- EXERCISE PROMPT -
Your answer should be an exact copy of the lines from the start of the entries to the line containing "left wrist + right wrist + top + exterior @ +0", both included.

[[ TASK MATERIAL open ]]

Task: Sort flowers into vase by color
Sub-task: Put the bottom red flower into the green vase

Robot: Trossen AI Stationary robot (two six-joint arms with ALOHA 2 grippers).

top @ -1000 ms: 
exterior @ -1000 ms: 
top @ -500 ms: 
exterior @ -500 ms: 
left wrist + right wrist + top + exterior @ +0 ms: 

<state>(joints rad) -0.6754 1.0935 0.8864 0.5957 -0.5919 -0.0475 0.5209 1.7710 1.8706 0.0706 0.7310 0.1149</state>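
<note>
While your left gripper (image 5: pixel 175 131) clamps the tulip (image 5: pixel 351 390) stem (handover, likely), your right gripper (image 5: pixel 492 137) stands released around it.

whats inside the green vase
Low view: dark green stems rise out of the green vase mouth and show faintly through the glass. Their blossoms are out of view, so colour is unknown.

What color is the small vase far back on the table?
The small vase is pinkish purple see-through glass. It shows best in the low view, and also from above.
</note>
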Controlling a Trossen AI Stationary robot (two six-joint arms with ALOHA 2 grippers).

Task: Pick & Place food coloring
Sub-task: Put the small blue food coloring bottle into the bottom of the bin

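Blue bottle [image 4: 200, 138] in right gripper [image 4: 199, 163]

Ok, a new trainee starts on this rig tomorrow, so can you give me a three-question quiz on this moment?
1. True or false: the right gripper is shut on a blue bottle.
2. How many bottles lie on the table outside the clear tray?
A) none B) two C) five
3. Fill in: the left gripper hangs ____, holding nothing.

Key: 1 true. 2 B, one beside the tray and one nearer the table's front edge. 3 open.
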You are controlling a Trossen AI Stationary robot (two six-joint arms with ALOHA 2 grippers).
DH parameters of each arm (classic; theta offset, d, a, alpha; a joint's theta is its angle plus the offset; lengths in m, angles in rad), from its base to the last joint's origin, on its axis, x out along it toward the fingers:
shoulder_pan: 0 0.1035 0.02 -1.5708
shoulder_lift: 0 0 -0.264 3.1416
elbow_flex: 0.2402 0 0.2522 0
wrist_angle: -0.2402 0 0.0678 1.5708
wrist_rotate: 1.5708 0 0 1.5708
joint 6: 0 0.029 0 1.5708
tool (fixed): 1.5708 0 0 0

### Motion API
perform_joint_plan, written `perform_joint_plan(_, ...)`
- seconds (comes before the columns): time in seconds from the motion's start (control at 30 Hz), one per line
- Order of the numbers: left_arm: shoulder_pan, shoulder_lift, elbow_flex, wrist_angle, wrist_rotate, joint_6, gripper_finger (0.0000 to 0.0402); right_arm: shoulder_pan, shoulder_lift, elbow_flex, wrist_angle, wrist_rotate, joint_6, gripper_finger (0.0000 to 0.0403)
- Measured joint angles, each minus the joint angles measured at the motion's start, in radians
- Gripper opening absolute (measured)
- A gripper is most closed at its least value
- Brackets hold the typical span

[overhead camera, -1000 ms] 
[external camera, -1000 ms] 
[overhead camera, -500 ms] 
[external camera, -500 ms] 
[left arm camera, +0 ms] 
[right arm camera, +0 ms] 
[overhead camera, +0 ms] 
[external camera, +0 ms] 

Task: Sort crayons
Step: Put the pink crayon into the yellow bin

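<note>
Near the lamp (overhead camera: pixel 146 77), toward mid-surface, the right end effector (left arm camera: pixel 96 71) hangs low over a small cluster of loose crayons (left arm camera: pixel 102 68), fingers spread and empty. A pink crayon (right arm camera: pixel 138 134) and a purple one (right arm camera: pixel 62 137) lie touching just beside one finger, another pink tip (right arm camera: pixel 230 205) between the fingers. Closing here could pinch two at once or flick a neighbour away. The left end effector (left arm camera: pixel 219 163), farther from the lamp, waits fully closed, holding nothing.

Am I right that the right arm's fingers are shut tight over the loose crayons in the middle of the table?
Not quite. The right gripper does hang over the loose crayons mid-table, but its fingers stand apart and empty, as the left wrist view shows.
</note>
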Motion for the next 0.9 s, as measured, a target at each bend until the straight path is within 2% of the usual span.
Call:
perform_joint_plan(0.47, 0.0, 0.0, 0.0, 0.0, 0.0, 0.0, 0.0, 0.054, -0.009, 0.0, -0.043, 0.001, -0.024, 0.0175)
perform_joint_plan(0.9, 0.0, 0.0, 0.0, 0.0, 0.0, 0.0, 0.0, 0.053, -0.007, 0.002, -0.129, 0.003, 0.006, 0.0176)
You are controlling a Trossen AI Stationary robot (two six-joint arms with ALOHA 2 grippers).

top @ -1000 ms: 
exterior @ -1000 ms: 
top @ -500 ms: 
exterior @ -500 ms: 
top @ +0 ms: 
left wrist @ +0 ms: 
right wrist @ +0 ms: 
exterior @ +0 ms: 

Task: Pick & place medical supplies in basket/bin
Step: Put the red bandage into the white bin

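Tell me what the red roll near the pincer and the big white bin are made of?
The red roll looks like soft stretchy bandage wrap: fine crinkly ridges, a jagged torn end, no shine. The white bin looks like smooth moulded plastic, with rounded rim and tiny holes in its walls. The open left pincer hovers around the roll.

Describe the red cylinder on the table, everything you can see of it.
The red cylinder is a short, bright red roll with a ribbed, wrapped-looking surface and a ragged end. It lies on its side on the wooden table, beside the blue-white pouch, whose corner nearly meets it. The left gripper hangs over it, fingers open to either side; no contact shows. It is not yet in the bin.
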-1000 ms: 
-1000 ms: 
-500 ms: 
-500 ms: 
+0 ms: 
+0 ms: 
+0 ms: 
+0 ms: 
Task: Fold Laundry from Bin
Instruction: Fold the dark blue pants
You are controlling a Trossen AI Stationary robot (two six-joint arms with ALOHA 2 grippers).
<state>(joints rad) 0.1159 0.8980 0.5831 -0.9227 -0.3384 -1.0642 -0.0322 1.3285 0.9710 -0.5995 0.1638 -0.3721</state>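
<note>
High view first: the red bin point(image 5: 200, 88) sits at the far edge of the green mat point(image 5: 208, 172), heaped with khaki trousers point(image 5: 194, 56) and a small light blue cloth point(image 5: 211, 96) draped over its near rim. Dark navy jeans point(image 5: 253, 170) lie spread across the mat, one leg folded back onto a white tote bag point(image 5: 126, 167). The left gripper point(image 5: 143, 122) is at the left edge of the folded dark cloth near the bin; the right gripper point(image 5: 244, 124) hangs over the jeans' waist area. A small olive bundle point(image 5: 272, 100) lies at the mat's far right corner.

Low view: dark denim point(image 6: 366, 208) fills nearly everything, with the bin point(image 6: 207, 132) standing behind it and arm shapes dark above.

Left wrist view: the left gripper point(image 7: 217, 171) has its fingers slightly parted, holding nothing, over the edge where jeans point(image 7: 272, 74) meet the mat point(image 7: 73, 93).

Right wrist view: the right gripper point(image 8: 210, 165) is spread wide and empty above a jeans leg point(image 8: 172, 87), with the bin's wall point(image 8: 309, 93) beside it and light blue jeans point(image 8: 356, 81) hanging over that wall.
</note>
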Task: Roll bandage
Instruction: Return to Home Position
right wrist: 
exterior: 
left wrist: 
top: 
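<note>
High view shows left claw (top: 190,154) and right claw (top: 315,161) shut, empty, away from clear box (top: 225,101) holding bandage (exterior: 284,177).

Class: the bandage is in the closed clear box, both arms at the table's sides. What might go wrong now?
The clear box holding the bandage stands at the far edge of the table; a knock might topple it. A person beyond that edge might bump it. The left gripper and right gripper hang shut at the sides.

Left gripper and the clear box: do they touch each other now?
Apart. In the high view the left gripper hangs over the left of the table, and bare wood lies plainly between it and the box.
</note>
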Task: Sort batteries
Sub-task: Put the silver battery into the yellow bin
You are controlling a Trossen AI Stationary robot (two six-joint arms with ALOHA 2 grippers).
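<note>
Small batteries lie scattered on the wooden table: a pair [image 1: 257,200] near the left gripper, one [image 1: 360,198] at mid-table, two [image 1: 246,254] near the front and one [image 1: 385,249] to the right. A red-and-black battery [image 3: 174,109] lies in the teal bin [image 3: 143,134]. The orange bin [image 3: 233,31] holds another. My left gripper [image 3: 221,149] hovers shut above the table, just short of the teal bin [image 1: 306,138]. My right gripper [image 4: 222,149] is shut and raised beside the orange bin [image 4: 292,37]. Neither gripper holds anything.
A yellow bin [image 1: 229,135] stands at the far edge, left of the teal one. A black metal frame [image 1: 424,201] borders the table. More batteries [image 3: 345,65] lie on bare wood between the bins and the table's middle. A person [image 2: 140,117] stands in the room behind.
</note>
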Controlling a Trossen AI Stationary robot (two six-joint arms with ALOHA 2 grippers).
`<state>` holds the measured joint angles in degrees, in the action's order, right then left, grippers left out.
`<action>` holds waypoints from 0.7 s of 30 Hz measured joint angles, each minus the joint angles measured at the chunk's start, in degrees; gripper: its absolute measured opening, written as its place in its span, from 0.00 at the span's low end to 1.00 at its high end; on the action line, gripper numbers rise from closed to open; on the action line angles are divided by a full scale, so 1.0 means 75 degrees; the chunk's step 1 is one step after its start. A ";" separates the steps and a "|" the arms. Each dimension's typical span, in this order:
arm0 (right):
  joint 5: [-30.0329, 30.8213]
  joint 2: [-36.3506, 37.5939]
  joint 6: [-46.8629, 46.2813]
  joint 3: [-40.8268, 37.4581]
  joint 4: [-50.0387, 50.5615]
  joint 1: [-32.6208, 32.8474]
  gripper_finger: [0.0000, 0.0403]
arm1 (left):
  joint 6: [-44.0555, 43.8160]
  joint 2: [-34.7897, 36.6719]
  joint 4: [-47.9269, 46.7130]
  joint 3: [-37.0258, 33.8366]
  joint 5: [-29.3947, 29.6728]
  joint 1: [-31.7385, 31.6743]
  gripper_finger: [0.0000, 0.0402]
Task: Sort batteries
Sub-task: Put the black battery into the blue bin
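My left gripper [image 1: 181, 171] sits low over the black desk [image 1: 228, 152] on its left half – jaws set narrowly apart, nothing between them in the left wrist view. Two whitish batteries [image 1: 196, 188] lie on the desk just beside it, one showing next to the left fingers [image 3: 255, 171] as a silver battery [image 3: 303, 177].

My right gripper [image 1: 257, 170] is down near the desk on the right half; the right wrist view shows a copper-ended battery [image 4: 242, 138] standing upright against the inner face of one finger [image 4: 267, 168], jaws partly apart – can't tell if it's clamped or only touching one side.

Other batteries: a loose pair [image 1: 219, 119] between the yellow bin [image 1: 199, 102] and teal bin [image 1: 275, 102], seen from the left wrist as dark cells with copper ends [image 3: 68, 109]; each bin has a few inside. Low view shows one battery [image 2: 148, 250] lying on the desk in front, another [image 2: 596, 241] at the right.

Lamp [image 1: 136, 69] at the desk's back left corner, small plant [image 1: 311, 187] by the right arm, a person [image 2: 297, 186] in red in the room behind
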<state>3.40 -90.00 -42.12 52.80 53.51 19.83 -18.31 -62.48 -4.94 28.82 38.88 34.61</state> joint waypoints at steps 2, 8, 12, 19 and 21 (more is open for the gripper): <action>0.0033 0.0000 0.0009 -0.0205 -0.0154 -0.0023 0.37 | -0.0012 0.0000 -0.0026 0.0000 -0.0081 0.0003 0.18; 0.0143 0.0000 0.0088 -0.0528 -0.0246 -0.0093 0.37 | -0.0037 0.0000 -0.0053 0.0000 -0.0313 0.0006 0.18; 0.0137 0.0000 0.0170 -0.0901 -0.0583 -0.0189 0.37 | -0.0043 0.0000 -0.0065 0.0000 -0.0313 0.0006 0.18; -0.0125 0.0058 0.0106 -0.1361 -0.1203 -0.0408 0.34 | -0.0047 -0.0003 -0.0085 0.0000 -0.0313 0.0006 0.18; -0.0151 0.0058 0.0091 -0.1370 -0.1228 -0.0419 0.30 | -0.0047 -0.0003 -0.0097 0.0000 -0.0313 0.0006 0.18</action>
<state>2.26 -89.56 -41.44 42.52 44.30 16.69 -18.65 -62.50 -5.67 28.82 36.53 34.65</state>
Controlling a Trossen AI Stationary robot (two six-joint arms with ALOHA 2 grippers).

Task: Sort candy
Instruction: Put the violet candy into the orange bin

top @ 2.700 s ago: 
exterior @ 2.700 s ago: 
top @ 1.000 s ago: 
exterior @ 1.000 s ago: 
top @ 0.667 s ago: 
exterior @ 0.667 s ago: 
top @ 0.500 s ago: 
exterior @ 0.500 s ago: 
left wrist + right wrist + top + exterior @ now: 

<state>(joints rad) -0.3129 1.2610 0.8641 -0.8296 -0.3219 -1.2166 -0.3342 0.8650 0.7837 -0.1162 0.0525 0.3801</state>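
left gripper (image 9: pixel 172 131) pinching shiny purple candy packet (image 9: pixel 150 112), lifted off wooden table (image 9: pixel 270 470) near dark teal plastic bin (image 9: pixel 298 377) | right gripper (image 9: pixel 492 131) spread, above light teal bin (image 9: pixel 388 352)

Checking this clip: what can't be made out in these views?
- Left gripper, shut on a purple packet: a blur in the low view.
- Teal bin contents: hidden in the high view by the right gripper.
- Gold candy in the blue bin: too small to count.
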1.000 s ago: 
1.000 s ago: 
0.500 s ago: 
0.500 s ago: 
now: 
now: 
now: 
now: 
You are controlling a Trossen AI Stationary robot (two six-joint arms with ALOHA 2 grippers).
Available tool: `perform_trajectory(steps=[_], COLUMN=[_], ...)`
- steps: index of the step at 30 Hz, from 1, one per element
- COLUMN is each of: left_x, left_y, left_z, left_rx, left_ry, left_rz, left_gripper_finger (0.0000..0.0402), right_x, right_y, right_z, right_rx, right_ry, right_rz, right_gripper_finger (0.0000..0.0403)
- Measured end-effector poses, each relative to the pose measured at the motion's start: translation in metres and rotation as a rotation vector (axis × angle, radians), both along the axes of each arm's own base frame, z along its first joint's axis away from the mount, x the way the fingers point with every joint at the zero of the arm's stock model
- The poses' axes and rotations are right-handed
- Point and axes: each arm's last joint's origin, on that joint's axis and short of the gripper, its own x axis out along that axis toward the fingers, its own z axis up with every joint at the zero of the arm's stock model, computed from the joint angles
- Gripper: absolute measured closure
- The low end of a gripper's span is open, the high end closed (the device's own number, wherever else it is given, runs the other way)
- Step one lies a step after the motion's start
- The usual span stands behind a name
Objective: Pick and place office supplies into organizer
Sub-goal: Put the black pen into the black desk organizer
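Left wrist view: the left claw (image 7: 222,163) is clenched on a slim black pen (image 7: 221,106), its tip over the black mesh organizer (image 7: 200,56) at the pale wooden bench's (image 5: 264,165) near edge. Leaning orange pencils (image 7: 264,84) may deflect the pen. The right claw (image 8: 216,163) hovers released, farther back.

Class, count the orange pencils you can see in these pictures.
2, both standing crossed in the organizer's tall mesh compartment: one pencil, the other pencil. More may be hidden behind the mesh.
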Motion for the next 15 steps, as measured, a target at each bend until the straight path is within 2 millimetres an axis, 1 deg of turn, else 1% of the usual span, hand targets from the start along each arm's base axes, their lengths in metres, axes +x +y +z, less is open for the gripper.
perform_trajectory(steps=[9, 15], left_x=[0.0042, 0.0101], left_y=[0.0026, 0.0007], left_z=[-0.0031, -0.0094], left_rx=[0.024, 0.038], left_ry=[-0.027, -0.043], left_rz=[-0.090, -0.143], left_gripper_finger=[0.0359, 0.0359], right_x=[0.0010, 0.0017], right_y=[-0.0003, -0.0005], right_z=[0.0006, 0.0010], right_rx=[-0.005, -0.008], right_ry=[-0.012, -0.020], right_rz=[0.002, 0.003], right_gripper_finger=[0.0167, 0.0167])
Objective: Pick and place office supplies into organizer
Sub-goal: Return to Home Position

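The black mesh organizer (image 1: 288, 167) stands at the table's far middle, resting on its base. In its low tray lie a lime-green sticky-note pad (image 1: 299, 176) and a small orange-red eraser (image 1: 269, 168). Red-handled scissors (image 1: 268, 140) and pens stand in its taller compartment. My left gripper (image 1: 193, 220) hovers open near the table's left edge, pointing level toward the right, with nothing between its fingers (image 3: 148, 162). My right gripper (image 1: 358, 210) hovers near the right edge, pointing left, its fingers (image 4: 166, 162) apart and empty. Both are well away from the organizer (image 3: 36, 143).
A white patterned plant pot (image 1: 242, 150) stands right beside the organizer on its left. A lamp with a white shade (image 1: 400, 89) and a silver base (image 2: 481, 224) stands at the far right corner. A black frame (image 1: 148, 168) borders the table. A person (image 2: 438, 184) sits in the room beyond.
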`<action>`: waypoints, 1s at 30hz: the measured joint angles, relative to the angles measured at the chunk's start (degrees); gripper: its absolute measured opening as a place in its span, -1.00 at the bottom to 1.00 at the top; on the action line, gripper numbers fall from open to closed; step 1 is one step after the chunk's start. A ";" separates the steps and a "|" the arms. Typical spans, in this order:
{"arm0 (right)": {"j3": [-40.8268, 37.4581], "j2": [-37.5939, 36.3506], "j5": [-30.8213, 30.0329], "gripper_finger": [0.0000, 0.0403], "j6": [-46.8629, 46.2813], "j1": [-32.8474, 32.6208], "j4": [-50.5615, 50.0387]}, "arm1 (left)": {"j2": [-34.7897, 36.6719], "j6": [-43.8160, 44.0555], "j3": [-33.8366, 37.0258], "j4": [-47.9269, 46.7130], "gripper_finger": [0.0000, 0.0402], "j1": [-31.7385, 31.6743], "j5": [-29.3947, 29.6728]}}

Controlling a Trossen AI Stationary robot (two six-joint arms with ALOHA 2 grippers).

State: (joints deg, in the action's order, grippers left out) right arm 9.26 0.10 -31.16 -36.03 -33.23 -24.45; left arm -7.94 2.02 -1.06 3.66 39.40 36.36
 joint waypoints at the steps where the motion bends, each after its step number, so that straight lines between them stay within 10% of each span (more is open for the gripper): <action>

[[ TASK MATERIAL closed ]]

- RESPONSE TO THIS EXERCISE -
Task: Sort flowers into vase by color
Sub-task: Put the bottom red flower into the green vase

Robot: Trossen AI Stationary robot (two six-joint arms with ALOHA 2 grippers).

top @ -1000 ms: 
exterior @ -1000 ms: 
top @ -500 ms: 
exterior @ -500 ms: 
left wrist + right wrist + top + exterior @ +0 ms: 

This answer has no further content.